[WHAT YOU SHOULD DO] Write the data below out exactly as it stands. Do not include the pictures.

##############################

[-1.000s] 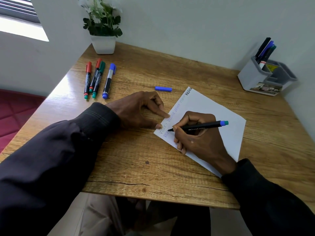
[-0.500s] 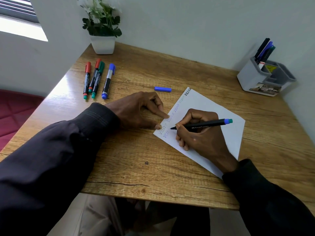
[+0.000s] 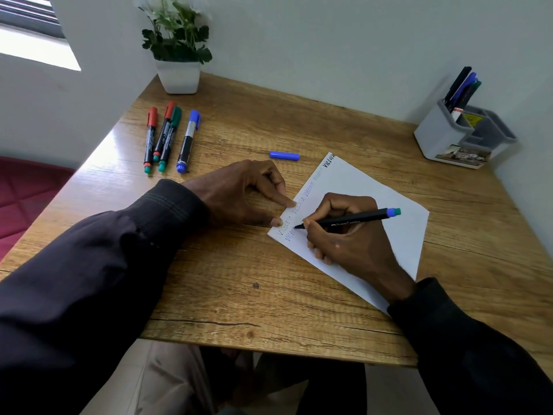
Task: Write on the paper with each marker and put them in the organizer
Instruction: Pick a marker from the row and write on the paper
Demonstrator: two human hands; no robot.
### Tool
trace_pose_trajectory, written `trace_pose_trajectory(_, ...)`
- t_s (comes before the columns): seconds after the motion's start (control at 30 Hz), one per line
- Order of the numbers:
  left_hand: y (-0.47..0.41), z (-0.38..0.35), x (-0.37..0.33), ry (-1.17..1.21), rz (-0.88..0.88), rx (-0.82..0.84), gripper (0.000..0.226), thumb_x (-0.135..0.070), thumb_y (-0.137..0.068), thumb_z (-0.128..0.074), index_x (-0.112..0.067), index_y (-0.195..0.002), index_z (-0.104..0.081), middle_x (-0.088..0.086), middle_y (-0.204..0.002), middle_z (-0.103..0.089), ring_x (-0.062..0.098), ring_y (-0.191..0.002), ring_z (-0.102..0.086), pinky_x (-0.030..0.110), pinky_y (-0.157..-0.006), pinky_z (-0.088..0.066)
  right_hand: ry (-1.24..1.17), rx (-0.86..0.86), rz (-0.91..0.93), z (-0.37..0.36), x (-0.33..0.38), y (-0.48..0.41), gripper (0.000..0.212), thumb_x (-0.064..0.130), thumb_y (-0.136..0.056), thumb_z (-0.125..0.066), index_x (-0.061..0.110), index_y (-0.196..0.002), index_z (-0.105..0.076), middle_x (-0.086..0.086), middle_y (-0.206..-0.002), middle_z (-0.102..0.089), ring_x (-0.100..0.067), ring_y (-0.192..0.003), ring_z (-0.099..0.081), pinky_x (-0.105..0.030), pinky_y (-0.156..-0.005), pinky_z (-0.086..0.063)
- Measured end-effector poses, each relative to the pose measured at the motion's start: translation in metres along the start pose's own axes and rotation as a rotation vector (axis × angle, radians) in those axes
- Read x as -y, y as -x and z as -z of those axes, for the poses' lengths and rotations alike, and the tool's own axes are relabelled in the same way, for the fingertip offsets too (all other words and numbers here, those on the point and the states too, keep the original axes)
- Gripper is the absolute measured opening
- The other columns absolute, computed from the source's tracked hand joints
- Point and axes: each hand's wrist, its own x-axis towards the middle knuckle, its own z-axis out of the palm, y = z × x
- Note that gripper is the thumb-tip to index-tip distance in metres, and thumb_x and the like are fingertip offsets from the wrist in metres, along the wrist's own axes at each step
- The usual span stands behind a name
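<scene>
Handwriting in several colours runs along the left edge of a white paper (image 3: 389,202) lying askew on a wooden bench (image 3: 269,295). The person's right hand (image 3: 350,244) rests on the paper, its grip pinched around a black marker (image 3: 359,217) with a blue-and-teal end. The marker's tip touches the sheet near its lower left corner, beside a line of blue script. The left hand (image 3: 236,193) lies just left of the paper, its grip holding nothing, with index fingertip and thumb tip pressed on the sheet's edge. A loose blue cap (image 3: 284,155) lies just beyond the paper's far left corner. Well to the left of the paper, four capped markers (image 3: 169,139) lie side by side: two red-capped, one green-capped, one blue-capped. Well to the right of the paper, near the wall, a grey organizer (image 3: 440,139) holds several markers (image 3: 462,85) upright in its tallest compartment. Far beyond the paper to the left stands a white pot (image 3: 178,76) with a green plant.
</scene>
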Motion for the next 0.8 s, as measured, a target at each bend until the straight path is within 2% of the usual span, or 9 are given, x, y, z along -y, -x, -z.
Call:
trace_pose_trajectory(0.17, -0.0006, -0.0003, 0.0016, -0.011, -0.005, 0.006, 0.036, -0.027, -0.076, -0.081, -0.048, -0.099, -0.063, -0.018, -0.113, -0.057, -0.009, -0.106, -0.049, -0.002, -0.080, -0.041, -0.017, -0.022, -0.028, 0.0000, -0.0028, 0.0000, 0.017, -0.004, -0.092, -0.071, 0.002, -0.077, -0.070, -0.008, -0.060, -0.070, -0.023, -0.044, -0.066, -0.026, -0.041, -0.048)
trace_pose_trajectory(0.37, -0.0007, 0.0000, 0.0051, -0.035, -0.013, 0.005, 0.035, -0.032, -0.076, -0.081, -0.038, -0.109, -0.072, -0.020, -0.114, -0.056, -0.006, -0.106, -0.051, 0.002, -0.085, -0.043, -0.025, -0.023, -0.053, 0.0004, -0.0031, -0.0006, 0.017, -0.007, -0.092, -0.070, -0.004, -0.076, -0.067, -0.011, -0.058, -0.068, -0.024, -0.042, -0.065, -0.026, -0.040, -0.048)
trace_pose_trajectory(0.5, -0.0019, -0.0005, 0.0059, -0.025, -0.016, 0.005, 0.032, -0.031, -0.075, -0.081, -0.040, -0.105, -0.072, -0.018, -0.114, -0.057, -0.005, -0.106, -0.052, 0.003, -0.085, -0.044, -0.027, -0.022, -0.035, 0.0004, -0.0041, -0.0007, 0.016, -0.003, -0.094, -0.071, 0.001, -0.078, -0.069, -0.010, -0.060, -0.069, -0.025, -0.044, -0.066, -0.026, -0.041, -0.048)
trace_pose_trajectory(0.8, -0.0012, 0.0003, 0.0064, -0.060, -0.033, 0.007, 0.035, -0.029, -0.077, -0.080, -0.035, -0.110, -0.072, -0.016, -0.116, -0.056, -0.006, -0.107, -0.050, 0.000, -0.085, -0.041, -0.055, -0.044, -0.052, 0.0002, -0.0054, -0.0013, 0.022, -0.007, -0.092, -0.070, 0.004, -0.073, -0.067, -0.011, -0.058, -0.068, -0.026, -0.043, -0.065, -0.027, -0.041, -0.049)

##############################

[EXERCISE ANSWER]
[-1.000s] 
[-0.500s] 
[+0.000s] 
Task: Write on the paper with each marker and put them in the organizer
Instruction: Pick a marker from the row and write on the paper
Demonstrator: two human hands; no robot.
### Tool
trace_pose_trajectory, written `trace_pose_trajectory(_, ...)`
- t_s (comes before the columns): seconds after the motion's start (control at 30 Hz), one per line
- Order of the numbers:
  left_hand: y (-0.47..0.41), z (-0.38..0.35), x (-0.37..0.33), ry (-1.17..1.21), rz (-0.88..0.88), rx (-0.82..0.84), gripper (0.000..0.226), thumb_x (-0.135..0.070), thumb_y (-0.137..0.068), thumb_z (-0.128..0.074), index_x (-0.112..0.067), index_y (-0.195..0.002), index_z (-0.104..0.081), middle_x (-0.088..0.086), middle_y (-0.204..0.002), middle_z (-0.103..0.089), ring_x (-0.062..0.098), ring_y (-0.191..0.002), ring_z (-0.102..0.086), pinky_x (-0.030..0.110), pinky_y (-0.157..-0.006), pinky_z (-0.088..0.066)
  right_hand: ry (-1.24..1.17), rx (-0.86..0.86), rz (-0.91..0.93), z (-0.37..0.36), x (-0.33..0.38), y (-0.48..0.41), gripper (0.000..0.212), thumb_x (-0.064..0.130), thumb_y (-0.136..0.056), thumb_z (-0.125..0.066), index_x (-0.061..0.110), index_y (-0.196..0.002), index_z (-0.105..0.076), middle_x (-0.086..0.086), middle_y (-0.206..-0.002), middle_z (-0.102..0.089), ring_x (-0.100..0.067), ring_y (-0.192..0.003), ring_z (-0.099..0.081), pinky_x (-0.105..0.030), pinky_y (-0.156..-0.005), pinky_z (-0.086..0.063)
- Measured end-effector poses, each relative to the pose measured at the motion's start: translation in metres along the start pose's own axes and rotation as a rotation vector (axis × angle, radians) in those axes
- Read x as -y, y as -x and z as -z of those axes, for the poses' lengths and rotations alike, and the tool's own axes are relabelled in the same way, for the fingertip offsets too (all other words and numbers here, those on the point and the states too, keep the original axes)
- Gripper is the absolute measured opening
- The other columns absolute, computed from the source's tracked hand joints
- Point and axes: each hand's wrist, its own x-axis towards the middle knuckle, its own z-axis out of the palm, y = z × x
- Note that gripper is the thumb-tip to index-tip distance in metres, and thumb_x and the like are fingertip offsets from the wrist in metres, along the wrist's own axes at each step
- The usual span stands behind a name
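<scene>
Handwriting in several colours runs along the left edge of a white paper (image 3: 389,202) lying askew on a wooden bench (image 3: 269,295). The person's right hand (image 3: 350,244) rests on the paper, its grip pinched around a black marker (image 3: 359,217) with a blue-and-teal end. The marker's tip touches the sheet near its lower left corner, beside a line of blue script. The left hand (image 3: 236,193) lies just left of the paper, its grip holding nothing, with index fingertip and thumb tip pressed on the sheet's edge. A loose blue cap (image 3: 284,155) lies just beyond the paper's far left corner. Well to the left of the paper, four capped markers (image 3: 169,139) lie side by side: two red-capped, one green-capped, one blue-capped. Well to the right of the paper, near the wall, a grey organizer (image 3: 440,139) holds several markers (image 3: 462,85) upright in its tallest compartment. Far beyond the paper to the left stands a white pot (image 3: 178,76) with a green plant.
</scene>
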Motion for the next 0.8 s, as measured, a target at each bend until the straight path is within 2% of the usual span, or 9 are given, x, y, z along -y, -x, -z.
Call:
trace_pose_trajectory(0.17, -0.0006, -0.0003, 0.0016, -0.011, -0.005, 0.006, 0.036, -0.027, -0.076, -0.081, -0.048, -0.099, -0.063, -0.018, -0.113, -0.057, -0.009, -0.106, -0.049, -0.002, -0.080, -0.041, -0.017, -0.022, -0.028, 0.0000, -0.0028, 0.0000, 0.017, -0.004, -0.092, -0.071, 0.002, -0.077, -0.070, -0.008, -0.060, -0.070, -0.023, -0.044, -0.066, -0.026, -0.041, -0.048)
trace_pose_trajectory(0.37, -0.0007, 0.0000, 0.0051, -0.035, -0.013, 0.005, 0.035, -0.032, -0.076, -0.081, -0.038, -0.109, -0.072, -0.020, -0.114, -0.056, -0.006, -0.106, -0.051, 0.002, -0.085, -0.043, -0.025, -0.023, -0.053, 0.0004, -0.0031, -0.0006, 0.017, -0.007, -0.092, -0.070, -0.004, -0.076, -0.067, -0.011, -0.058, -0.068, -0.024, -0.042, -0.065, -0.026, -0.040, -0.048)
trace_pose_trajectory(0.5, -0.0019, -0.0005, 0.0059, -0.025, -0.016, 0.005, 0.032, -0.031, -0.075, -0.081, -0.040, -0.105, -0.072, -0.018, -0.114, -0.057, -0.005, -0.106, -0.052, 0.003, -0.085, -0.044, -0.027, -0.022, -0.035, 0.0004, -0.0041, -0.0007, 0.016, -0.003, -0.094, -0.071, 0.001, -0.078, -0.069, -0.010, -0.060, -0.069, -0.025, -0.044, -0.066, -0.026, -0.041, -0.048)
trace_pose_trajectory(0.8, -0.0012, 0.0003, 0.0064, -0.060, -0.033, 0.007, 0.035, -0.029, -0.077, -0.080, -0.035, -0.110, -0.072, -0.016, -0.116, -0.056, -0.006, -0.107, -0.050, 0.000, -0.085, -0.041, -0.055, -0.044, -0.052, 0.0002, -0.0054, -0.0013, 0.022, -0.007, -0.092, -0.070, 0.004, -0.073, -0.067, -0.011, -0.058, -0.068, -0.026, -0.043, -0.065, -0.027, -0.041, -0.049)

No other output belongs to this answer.